Introduction to Native Rollup (1): Hybrid Consensus of PoS & PoW for ZK-Rollup

Hybrid Consensus of PoS & PoW

Opside is a zk-based 3-layer scaling platform, whose layer 2 is an EVM-compatible and Rollup-friendly chain, and layer 3 is a collection of different zkRollups. Layer 2, or Opside chain, has made many system-level optimizations for zkRollup and introduced the concept of the native rollup.
Layer 2 and 3 of the Opside architecture share a consensus mechanism that integrates PoS and PoW.

Layer 2

  • PoS: Opside will adopt the PoS of ETH 2.0 and make necessary improvements. As a result, Opside’s consensus layer will have over 100,000 validators. Anyone can stake IDE tokens to become a validator. In addition, Opside’s PoS is provable, and validators will periodically submit PoS proof to layer 1. Validators can earn from block rewards and gas fees in layer 2.

Layer 3

  • PoS (Sequencer): The validator proposes not only layer 2 blocks but also layer 3 blocks(i.e. data batch); that is, the validators are also the sequencers of the native rollups in layer 3. Sequencers can earn the gas fee from the transaction in layer 3 transactions.
  • PoW (Prover): Any validator can be the prover of a native rollup as long as it has enough computing power for zkp computation. Provers generate zk proofs for each native rollup in layer 3. A prover generates zk proof for each block of layer 3 submitted by sequencer according to the PoW rules. The first submission of zk proof will get the block reward of layer 3.

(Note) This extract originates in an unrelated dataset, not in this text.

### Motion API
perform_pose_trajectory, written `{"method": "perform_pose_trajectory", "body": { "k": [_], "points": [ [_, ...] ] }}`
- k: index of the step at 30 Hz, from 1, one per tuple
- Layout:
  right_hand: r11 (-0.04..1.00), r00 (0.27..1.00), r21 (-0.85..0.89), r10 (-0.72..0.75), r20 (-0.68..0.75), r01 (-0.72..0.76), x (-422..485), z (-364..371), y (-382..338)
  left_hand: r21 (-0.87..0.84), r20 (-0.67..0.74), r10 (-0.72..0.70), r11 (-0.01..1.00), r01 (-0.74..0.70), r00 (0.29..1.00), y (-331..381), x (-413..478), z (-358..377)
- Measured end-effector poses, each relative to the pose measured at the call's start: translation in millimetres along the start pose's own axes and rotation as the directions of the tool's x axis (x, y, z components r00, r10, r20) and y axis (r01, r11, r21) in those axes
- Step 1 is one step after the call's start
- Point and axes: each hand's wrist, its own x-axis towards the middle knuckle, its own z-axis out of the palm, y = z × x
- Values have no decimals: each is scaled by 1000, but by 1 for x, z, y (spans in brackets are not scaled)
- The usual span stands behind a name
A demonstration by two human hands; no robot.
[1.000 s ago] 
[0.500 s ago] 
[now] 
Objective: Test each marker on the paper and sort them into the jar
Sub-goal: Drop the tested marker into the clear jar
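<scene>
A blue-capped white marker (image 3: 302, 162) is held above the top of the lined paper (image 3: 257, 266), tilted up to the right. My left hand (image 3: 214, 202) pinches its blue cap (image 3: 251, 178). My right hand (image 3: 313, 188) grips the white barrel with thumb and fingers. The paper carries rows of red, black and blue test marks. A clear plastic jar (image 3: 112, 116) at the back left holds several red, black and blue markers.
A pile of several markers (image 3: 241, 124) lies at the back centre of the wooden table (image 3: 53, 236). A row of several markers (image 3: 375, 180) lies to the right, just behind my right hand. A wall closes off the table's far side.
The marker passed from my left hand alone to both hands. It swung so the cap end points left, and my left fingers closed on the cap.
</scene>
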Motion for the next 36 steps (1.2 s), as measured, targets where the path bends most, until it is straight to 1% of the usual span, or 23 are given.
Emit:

Decentralization Mechanism of Layer 3

The decentralized consensus mechanism of layer 3 is described in detail below.


  • The validator of layer 2 assumes the role of the sequencer. In each layer 2 block, all native rollups have one and only one transaction to submit their respective rollup block, and these rollup blocks can only be submitted by the proposer of the current layer 2 blocks. If the layer 2 block does not contain the blocks of all native rollups, the block is invalid.
  • The sequencer must commit the block of a native rollup even if there have been no transactions in that rollup for a while, at which point the block of that rollup is empty.
  • The sequencer’s revenue is the transaction fee in the block of each native rollup submitted by the sequencer. Note that the transaction fees in all native rollups are paid by the Opside token (IDE). Therefore, the more rollup transactions the sequencer packs, the more revenue it generates.
  • When the sequencer packs the rollup block on the chain, the rollup block enters the finalized state. Therefore the time required for the layer 3 blocks to be finalized is the same as for layer 2.
  • If a rollup block is not verified by the proof submitted by the prover within a specific time, the block will be skipped, and the corresponding sequencer will be slashed.


  • Unlike a sequencer, who must be the proposer of the current layer 2 blocks, a prover can be any layer 2 validators. A validator is eligible to be the prover of any native rollup as long as it has zkp computing power.
  • The first prover to provide valid proof of a rollup block will get the corresponding block reward, and the block reward of all native rollups is paid by the Opside token (IDE). This part of the IDE token is the PoW part of the Opside reward. The system will automatically adjust the PoW reward amount according to the supply and demand balance of zkp computing power.
  • The rollup block packed by the sequencer already contains all the data to generate the proof. Therefore, the prover can generate multiple blocks of proofs in parallel for each rollup. By the same token, the verification of these block proofs is also parallel.
  • When a rollup block and all its parent blocks are verified, the block is verified.


Through the hybrid consensus of PoS & PoW, Opside unifies the set of validators of layer 2 and 3, ensuring the system’s security, decentralization, and permissionlessness. Opside defines a unified system contract, and developers only need to implement these standardized interfaces and register rollup slots as native rollups. In this way, developers can focus more on implementing business logic and do not need to care about how layer 2 and layer 3 interact with each other and do not need to maintain a full node or zkp computing power of rollup.